3/22/2013

15 grudnia: Św. Maryn




"Założyciel Najjaśniejszej Republiki San Marino"

(zm. ok. 366)

Na północy Italii znajduje się malownicza enklawa zwana Najjaśniejszą Republiką San Marino (Serenissima Repubblica di San Marino). Jest to jedno z najmniejszych państw na świecie, pieczołowicie pielęgnujące swą autonomię. Zgodnie ze starożytną tradycją jego założycielem był chrześcijanin uciekający przed prześladowaniami za czasów Dioklecjana i Maksymiana.

Ów chrześcijanin imieniem Marinus z zawodu był kamieniarzem. Urodził się na wyspie Arbe (obecnie chorwacka Rab) na Morzu Adriatyckim u wybrzeża Dalmacji. Pracował zaś w Rimini razem z przyjacielem Leonem. Na początku IV wieku w imperium rzymskim rozpoczęły się najstraszniejsze prześladowania chrześcijan, z powodu których towarzysze pracy stali się towarzyszami podróży w drodze na północ.

Osiedli na Monte Titano, gdzie zbudowali kościółek poświęcony księciu Apostołów św. Piotrowi oraz pustelnię. Wiedli wspólnie żywot eremitów, lecz wkrótce ich drogi rozeszły się i Leon założył własną pustelnię na Monte Feretro (obecnie San Leo we włoskim regionie Marche).

Sława świątobliwych pustelników dotarła do biskupa Rimini. Po liberalizacji prawa religijnego dokonanej przez augustów Wschodu i Zachodu – Konstantyna Wielkiego i Licyniusza – w Mediolanie 313 roku, Maryn i Leon zostali wezwani przez hierarchę, który udzielił im święceń kapłańskich, aby mogli sprawować służbę Bożą i głosić Ewangelię ludności otaczającej ich eremy.

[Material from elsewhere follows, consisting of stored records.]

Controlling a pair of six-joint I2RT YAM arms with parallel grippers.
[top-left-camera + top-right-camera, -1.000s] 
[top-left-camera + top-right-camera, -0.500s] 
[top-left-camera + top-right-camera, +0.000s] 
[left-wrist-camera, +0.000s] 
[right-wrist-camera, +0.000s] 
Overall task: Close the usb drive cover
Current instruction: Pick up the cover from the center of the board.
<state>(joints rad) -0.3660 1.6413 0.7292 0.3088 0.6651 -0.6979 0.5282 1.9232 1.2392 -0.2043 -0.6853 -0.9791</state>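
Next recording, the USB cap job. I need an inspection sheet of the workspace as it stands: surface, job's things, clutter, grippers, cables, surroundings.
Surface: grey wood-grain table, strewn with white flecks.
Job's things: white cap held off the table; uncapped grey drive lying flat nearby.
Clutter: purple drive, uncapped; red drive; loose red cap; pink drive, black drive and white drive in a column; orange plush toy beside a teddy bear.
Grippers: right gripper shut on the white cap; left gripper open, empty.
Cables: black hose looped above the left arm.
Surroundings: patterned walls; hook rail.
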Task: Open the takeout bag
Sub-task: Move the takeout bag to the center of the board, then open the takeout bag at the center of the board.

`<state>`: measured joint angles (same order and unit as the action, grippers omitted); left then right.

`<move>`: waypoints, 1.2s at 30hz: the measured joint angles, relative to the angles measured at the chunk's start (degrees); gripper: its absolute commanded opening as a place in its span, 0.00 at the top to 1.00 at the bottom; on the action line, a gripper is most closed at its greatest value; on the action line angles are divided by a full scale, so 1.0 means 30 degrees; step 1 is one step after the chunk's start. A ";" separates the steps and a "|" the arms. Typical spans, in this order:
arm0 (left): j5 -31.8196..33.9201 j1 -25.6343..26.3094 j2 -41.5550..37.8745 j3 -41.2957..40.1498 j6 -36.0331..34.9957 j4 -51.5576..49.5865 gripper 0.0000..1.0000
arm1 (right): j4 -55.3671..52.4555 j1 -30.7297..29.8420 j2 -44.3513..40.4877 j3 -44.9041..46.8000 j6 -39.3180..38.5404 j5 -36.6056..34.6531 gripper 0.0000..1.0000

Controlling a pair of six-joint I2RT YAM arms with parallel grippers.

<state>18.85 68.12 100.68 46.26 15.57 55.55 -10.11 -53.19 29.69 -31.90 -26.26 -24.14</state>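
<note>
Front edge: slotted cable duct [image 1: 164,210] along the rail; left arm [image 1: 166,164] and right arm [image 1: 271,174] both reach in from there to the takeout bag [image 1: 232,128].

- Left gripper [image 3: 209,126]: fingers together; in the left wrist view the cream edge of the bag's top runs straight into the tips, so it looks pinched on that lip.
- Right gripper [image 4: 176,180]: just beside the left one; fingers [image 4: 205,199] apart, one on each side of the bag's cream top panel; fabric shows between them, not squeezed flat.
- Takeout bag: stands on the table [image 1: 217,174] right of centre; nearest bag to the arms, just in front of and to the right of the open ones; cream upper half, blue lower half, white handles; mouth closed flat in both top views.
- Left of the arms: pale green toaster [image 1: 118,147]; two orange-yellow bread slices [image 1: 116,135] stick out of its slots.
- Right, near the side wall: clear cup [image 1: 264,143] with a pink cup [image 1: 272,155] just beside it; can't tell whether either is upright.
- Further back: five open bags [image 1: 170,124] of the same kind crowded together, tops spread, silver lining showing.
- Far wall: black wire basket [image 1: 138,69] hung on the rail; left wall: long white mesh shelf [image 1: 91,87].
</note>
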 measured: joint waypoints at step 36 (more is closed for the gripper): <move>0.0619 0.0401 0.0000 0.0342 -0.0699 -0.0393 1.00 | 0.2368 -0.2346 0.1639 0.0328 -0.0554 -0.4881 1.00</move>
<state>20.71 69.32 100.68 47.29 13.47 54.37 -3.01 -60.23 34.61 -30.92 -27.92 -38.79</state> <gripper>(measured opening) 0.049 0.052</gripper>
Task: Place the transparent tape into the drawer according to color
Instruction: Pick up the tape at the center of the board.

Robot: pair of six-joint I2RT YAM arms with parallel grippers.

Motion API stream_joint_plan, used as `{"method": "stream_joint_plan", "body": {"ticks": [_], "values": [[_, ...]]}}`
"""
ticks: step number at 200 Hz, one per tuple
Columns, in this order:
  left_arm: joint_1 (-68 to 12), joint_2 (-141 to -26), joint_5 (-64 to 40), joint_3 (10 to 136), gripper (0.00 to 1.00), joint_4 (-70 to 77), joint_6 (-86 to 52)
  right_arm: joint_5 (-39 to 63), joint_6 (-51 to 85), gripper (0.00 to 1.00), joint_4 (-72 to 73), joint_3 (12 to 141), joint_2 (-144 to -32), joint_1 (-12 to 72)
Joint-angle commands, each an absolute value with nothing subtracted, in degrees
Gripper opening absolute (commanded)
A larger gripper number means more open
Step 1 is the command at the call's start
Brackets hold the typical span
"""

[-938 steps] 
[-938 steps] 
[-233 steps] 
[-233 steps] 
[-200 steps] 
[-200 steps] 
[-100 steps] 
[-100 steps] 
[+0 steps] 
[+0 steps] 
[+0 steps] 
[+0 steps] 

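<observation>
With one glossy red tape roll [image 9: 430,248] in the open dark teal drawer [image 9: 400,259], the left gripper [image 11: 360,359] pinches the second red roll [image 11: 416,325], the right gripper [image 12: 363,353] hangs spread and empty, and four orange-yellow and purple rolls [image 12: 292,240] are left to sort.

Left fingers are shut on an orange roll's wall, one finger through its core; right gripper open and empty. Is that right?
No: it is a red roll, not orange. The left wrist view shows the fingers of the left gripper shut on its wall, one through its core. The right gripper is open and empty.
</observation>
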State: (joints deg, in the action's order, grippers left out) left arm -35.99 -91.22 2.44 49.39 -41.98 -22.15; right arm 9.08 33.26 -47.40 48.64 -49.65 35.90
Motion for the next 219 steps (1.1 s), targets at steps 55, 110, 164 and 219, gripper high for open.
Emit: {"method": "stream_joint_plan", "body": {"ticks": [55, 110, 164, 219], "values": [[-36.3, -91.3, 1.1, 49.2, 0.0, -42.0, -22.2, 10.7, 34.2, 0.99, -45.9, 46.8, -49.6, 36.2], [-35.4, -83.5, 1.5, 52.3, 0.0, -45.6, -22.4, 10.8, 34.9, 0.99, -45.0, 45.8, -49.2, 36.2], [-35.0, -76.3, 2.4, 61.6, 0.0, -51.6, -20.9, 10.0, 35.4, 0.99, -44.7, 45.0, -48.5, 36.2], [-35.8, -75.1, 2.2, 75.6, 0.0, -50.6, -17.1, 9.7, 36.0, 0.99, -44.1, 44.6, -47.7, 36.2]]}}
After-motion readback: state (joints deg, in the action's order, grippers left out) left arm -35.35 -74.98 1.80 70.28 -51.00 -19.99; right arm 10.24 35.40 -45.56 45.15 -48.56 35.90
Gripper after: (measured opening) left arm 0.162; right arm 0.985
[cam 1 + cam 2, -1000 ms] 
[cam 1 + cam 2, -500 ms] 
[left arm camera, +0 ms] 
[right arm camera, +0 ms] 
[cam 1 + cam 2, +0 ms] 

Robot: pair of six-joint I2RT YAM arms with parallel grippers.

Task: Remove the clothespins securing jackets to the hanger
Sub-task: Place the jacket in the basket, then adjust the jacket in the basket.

Datą, jaką przyjmuje się za początek republiki San Marino, jest rok 301. Tam św. Maryn spędził resztę swego życia, zostawiając po sobie ośrodek klasztorny, który rozwinął się w osadę, potem w miasto, a w końcu w całe państwo. W zbudowanym przez Maryna i Leona kościele św. Piotra (później przemianowanym na kościół św. Maryna) w XVI wieku odnaleziono pod głównym ołtarzem relikwie Świętego. Oficjalne zatwierdzenie jego kultu nastąpiło w roku 1778 za pontyfikatu Piusa VI, zaś papież Pius XI w roku 1926 podniósł kościół św. Maryna do rangi bazyliki.